FormatRead PerformanceWrite PerformanceDefault
Avro10-28x fasterIncremental writesNew tables (v0.4.5+)
JSONBaselineFull rewriteLegacy

Avro Format Benefits

  • 10-28x faster reads: 70K files load in under 500ms vs ~14s with JSON
  • Incremental writes: New files append to manifests without rewriting
  • Partition pruning: Skip irrelevant manifests for large tables
  • Automatic compaction: Maintains optimal read performance

Configuration

// State format (default: avro)
spark.conf.set("spark.indextables.state.format", "avro")

// Compression (default: zstd)
spark.conf.set("spark.indextables.state.compression", "zstd")
spark.conf.set("spark.indextables.state.compressionLevel", "3")

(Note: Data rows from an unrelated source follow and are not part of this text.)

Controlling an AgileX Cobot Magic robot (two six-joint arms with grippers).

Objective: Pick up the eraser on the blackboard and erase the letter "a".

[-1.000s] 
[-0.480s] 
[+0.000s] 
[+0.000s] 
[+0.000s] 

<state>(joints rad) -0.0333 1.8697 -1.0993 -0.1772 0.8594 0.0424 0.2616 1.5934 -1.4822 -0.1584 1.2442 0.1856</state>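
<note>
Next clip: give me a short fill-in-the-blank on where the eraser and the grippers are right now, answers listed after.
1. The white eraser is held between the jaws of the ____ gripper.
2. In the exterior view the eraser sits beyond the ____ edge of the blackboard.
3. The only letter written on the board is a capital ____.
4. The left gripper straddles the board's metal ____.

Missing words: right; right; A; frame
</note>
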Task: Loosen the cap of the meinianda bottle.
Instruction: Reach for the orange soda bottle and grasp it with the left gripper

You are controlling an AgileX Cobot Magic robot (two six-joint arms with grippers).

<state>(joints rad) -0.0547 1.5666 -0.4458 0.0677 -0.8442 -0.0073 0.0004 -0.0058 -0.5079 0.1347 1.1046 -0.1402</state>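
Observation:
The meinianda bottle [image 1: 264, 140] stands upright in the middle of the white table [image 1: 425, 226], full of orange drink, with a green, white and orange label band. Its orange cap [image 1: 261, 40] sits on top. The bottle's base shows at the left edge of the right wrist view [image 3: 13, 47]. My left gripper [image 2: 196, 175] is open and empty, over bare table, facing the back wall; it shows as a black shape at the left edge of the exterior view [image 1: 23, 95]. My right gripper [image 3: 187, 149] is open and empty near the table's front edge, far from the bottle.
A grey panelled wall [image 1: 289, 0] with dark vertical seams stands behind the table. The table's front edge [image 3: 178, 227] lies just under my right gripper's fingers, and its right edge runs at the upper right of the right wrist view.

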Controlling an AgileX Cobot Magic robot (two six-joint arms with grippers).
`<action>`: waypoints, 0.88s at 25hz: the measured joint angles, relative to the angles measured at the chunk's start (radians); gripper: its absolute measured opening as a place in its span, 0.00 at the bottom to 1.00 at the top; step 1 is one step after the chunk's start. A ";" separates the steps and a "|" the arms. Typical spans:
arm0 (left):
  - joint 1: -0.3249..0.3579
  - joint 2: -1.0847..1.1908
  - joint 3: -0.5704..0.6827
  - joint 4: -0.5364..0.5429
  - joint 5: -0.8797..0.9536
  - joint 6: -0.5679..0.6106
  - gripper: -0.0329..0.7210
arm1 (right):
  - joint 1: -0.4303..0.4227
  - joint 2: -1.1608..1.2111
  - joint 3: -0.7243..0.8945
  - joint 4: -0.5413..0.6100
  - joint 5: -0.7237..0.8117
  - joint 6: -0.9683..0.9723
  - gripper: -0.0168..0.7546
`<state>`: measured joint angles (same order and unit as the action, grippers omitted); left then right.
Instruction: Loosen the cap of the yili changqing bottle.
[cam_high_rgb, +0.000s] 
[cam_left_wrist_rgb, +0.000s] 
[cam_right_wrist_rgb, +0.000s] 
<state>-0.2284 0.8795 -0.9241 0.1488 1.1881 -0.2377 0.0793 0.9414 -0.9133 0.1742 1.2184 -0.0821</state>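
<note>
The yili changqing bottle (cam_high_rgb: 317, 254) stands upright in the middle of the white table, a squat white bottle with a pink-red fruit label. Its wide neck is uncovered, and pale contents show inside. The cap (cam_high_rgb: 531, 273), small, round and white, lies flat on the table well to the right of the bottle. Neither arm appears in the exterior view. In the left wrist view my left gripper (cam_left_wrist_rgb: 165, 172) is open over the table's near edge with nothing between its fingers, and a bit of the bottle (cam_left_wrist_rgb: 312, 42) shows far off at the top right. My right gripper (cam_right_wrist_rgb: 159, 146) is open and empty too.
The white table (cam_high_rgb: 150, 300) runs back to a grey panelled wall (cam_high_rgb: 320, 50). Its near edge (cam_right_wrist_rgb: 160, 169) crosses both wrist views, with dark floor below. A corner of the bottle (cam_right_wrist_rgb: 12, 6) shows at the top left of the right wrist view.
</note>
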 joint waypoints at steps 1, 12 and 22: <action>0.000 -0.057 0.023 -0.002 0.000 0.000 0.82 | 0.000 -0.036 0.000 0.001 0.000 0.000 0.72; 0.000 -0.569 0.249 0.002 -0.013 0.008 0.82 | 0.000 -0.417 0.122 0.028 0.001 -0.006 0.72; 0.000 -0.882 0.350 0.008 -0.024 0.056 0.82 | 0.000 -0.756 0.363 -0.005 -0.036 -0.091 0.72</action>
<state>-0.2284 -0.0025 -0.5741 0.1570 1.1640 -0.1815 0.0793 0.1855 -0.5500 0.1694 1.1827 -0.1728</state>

See Configuration Reference for all state format options.

Upgrading Existing Tables

Existing JSON-format tables can be upgraded to Avro:

CHECKPOINT INDEXTABLES 's3://bucket/my_table';

The upgrade is automatic and preserves all data. Old readers can still access the table via JSON fallback until they upgrade.

Manifest Structure

State Manifest (_manifest.json)

Each state directory contains a JSON manifest that tracks:

  • Number of file entries across all referenced manifests
  • Total bytes of data
  • Creation timestamp and protocol version
  • Count of tombstone entries (removed files)
  • References to Avro manifest files in the shared manifests/ directory

Avro Manifest Files (manifest-*.avro)

Avro manifests store file entries with full metadata for efficient querying:

FieldDescription
pathSplit file path relative to table root
partitionValuesMap of partition column values (enables partition pruning)
sizeFile size in bytes
numRecordsDocument count in split
minValues / maxValuesColumn statistics for data skipping
addedAtVersionTransaction version when file was added
addedAtTimestampTimestamp when file was added
tombstoneTrue if file has been logically deleted

Each manifest file holds up to 50,000 entries (configurable via spark.indextables.state.entriesPerManifest). Manifests are shared across state versions—new writes only create manifests for new files, dramatically reducing I/O for large tables.

Checkpoints

Checkpoints compact multiple manifests into a single file for faster reads:

// Configure automatic checkpoint interval
spark.conf.set("spark.indextables.checkpoint.enabled", "true")
spark.conf.set("spark.indextables.checkpoint.interval", "10")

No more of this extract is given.